> **Goal of the exercise**
Could you copy every line of the data that contains the word "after"?

===== Given information

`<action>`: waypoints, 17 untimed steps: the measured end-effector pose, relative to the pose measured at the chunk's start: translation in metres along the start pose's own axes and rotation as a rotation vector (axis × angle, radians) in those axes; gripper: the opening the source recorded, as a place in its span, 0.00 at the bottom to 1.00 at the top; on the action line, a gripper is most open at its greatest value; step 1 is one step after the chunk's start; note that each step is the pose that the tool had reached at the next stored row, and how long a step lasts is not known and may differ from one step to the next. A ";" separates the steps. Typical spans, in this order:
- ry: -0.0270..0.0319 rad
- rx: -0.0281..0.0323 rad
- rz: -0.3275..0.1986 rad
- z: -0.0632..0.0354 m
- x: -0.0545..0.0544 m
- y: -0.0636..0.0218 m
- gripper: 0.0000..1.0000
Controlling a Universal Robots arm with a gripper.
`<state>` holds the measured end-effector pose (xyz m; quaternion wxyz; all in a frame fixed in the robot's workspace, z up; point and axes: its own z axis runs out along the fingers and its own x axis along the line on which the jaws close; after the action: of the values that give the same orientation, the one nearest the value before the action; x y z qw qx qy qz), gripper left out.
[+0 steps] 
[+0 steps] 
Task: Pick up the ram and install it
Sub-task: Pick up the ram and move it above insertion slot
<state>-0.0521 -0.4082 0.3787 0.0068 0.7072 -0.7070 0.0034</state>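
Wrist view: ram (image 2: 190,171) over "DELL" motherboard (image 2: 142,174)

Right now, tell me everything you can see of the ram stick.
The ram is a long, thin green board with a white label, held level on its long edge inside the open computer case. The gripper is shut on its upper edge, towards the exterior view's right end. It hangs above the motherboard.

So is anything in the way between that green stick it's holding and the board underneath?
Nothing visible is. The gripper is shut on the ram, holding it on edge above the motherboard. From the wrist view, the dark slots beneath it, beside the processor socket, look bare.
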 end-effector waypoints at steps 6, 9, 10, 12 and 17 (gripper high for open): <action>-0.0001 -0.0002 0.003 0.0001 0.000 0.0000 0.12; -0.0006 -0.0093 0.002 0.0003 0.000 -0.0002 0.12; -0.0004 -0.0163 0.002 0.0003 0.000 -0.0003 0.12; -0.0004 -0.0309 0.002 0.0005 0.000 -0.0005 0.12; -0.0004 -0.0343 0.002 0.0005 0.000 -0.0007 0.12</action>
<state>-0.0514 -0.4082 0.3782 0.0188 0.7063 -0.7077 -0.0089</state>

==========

> **Exercise solution**
`<action>`: waypoints, 17 untimed steps: the measured end-effector pose, relative to the pose measured at the chunk's start: translation in metres along the start pose's own axes and rotation as a rotation vector (axis × angle, radians) in those axes; gripper: the opening the source recorded, as a place in its span, 0.00 at the bottom to 1.00 at the top; on the action line, a gripper is most open at its greatest value; step 1 is one step after the chunk's start; note that each step is the pose that the tool had reached at the next stored row, and how long a step lasts is not known and may differ from one step to the next. A ";" separates the steps. Typical spans, in this order:
`<state>` holds the measured end-effector pose (xyz m; quaternion wxyz; all in a frame fixed in the robot's workspace, z up; point and axes: its own z axis runs out along the fingers and its own x axis along the line on which the jaws close; after the action: of the values that give the same orientation, the one nearest the value before the action; x y z qw qx qy qz), gripper left out.

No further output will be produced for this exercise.